Runtime aliasing check ensures no spilled variables alias to regular memory reference (i.e., load/store non-spilled variables) across all iterations. First, eq 3.1 and 3.2 respectively scan the addresses of all spilled variables stored to stack (SS) and loaded from stack (SL) with the specific size of data type (e.g., size of double is 8 bytes, float is 4 bytes, etc). Second, identify the address range of non-spilled variables across all iterations. Because Scalar Evolution Analysis can expose loop trip-count and stride distance, DBTs can employ such information to calculate the loop boundary (i.e., tci × di) in step 3.3 and 3.4. Besides, the loop trip-count and stride distance may be different among all memory references (i.e., vector loads/stores v.s. loop invariants). Finally, the checking in eq 3.5 and 3.6 guarantees the address set of stored spilled variables (SS) do not overlap with the address set of both non-spilled loads (LD) and stores (ST), and all spilled loads do not overlap with the non-spilled stores (ST).

The complete description of virtual register promotion is shown in Algorithm 1. The input VRP, Loop, and STVR represent the three marked basic blocks in Figure 3.2. In the initial state, VRP and STVR BB do not contain any instruction.

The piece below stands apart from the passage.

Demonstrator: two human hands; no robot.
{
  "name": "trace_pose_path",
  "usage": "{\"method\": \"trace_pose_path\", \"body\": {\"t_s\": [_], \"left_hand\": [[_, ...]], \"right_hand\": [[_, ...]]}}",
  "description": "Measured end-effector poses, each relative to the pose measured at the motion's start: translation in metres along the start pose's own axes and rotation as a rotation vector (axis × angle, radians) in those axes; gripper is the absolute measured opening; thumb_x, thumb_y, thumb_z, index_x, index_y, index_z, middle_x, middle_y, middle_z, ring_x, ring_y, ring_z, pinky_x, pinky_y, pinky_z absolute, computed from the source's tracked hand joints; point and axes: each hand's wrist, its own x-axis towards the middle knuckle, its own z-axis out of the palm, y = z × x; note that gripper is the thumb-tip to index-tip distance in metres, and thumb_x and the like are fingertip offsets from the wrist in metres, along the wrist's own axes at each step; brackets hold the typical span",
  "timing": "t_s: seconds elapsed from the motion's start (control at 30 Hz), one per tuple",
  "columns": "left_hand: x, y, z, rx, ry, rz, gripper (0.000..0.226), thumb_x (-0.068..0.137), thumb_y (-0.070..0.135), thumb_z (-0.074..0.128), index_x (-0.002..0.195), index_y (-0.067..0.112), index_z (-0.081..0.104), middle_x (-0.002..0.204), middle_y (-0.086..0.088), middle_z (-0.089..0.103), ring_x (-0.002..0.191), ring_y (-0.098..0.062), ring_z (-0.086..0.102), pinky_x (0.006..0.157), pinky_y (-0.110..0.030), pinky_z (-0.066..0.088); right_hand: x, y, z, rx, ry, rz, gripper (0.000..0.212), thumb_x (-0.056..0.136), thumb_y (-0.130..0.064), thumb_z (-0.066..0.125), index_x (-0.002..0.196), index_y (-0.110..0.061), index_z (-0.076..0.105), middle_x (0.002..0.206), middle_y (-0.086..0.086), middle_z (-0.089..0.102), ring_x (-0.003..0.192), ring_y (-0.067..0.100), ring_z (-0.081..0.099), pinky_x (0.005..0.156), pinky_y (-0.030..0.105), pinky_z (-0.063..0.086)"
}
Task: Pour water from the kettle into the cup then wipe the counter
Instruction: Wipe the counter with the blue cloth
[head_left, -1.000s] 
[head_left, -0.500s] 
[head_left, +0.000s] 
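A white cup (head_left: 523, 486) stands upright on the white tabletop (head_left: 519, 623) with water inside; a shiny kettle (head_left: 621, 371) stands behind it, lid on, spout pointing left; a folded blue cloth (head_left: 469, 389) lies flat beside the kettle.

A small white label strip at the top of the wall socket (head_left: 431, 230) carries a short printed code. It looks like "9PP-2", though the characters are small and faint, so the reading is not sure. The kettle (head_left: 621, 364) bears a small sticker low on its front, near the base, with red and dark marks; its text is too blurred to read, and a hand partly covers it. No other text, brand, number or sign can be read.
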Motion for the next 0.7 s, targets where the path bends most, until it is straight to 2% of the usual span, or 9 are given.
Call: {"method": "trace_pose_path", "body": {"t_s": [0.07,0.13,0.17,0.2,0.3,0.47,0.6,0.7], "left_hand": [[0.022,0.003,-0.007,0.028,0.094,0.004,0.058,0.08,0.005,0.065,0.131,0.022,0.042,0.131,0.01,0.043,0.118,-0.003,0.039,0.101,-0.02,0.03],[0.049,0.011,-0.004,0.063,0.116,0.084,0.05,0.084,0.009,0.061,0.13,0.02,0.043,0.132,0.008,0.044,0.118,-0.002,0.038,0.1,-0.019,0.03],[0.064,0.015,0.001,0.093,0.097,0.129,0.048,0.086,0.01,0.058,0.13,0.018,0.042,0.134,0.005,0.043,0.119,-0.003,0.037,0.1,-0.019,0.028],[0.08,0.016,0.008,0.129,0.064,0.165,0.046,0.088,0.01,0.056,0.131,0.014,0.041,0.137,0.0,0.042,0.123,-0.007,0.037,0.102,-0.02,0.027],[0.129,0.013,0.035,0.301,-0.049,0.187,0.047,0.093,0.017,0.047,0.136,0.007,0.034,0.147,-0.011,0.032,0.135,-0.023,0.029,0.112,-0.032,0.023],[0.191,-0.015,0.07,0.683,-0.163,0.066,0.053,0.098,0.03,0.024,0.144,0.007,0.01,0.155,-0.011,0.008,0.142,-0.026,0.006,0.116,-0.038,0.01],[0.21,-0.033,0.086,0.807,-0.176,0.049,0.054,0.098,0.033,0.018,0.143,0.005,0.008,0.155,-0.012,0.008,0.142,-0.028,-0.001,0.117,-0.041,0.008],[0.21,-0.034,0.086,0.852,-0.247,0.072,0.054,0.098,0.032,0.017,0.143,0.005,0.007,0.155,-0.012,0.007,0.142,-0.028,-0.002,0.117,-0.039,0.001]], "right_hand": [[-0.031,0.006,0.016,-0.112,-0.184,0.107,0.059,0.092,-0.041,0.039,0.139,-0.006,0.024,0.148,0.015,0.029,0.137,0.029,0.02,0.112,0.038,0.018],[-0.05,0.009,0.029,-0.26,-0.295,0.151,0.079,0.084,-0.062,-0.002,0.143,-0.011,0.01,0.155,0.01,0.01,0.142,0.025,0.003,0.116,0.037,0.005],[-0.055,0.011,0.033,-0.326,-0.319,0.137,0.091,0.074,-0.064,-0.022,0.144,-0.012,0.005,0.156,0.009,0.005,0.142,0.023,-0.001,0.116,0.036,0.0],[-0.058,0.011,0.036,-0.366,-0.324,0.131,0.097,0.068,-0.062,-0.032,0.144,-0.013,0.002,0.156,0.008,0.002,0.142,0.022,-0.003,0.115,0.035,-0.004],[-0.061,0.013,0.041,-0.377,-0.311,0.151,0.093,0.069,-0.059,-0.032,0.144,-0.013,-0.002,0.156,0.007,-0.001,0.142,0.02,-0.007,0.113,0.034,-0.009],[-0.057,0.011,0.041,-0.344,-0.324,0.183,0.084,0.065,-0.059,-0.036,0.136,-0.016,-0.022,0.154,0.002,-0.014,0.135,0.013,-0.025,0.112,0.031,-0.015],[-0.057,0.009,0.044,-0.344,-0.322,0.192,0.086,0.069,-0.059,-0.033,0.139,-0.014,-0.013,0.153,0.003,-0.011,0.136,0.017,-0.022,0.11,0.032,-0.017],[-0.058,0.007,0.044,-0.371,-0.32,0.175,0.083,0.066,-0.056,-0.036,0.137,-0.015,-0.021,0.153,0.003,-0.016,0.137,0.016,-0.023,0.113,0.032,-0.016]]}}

VRP BB is used to preload the spilled variables to virtual registers, and STVR BB stores the data back to the stack. Loop BB is the loop body containing spilled variables. The output RTCheck is used to record which addresses need runtime aliasing check, and one address maps to one instruction accessing it. All BBs (VRP, Loop, Loop) would be modified by virtual register promotion. The intermediate variable SVLookup (Spilled Variable Lookup Table) is a table used to record which instruction first accesses the address in stack, and which one access as a key-value pair (address ← (first instruction, last instruction)). UpdateOperand tracks the data changes among the spilled variables and annotates which instruction should be updated.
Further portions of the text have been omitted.